_What is required_:
From the first line to the last, output the data exactly as it stands, minus its pictures.

_Exercise data_:
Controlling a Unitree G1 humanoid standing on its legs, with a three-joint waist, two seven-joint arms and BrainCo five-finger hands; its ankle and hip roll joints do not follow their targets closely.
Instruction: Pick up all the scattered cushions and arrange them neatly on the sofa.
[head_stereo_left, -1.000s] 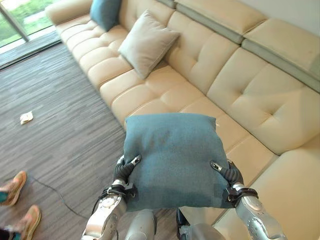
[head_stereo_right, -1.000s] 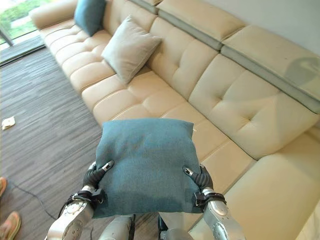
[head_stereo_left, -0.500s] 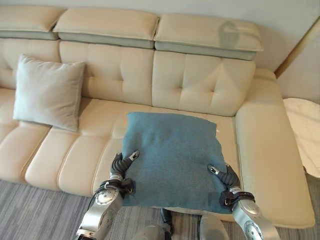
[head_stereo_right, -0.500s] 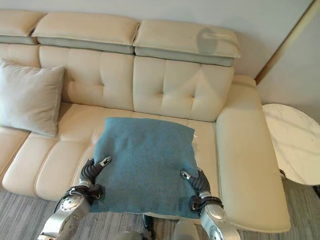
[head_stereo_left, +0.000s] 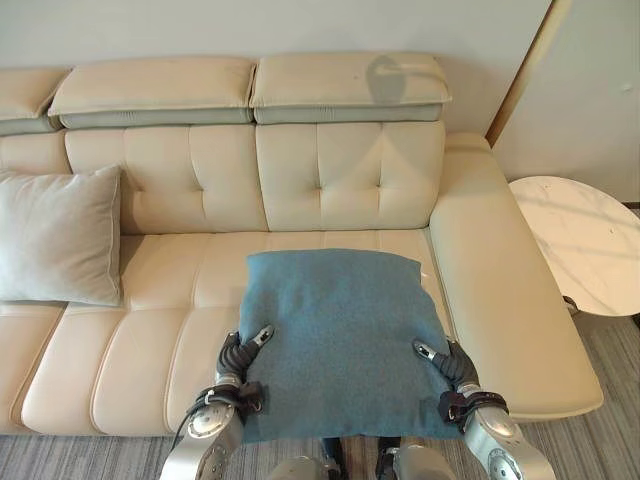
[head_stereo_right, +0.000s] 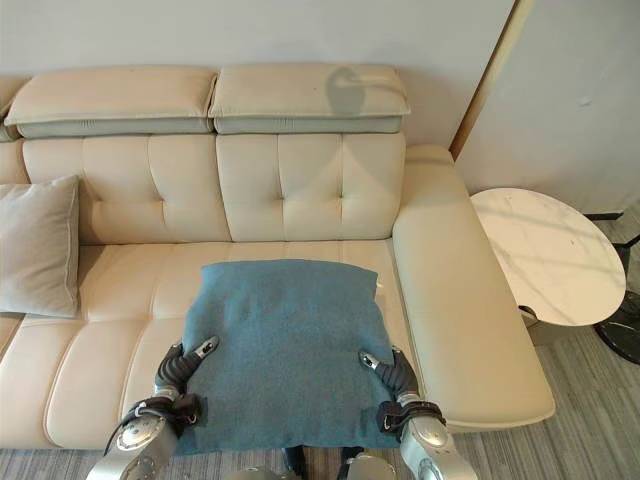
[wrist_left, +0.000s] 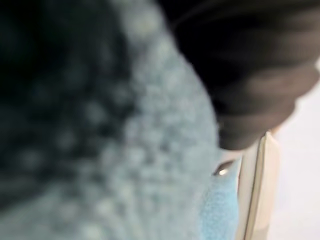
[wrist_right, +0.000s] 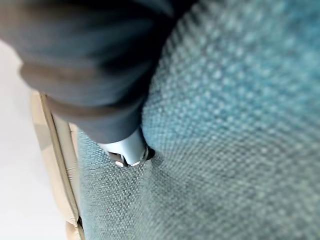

_Answer box_:
Controlling a Unitree G1 humanoid standing on its legs, with a three-joint waist, two seven-joint arms and BrainCo five-finger hands; its ankle and hip roll joints do not follow their targets closely.
Instruction: Pick up all the scattered cushions and arrange them neatly on the sofa.
[head_stereo_left, -1.000s] 
[head_stereo_right, -1.000s] 
[head_stereo_left, -0.500s] 
[head_stereo_right, -0.500s] 
[head_stereo_left, +0.000s] 
[head_stereo_right, +0.000s] 
[wrist_left, +0.000s] 
[wrist_right, +0.000s] 

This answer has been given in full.